» **WHAT THE EXERCISE ASKS**
What is needed is an exact copy of all the lines below.
═══ INPUT DATA
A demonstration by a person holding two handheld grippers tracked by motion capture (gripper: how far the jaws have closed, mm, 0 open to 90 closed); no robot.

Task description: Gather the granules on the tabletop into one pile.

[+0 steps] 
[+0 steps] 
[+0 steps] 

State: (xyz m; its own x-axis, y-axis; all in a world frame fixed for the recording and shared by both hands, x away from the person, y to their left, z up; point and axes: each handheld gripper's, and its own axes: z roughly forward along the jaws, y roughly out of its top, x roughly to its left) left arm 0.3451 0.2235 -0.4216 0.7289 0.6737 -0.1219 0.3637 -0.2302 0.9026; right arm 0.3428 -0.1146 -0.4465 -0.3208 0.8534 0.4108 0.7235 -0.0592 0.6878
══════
» **RESPONSE**
A demonstration by a person holding two handheld grippers tracked by motion capture (gripper: how far the jaws have closed, mm, 0 open to 90 closed); no robot.

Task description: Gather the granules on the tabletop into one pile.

[+0 steps] 
[+0 steps] 
[+0 steps] 

State: (xyz m; its own x-axis, y-axis; all in a world frame fixed for the recording and shared by both hands, x away from the person, y to their left, z up; point and axes: each handheld gripper's, and its own axes: z roughly forward along the jaws, y roughly out of its top, x roughly to its left) left arm 0.3451 0.2235 -0.4216 0.7289 0.6737 -0.1219 0.3637 -0.2302 0.9026; right arm 0.3428 -0.1146 -0.4465 -0.3208 0.8534 0.4108 0.7235 -0.0592 0.6878

No more work is needed on this exercise.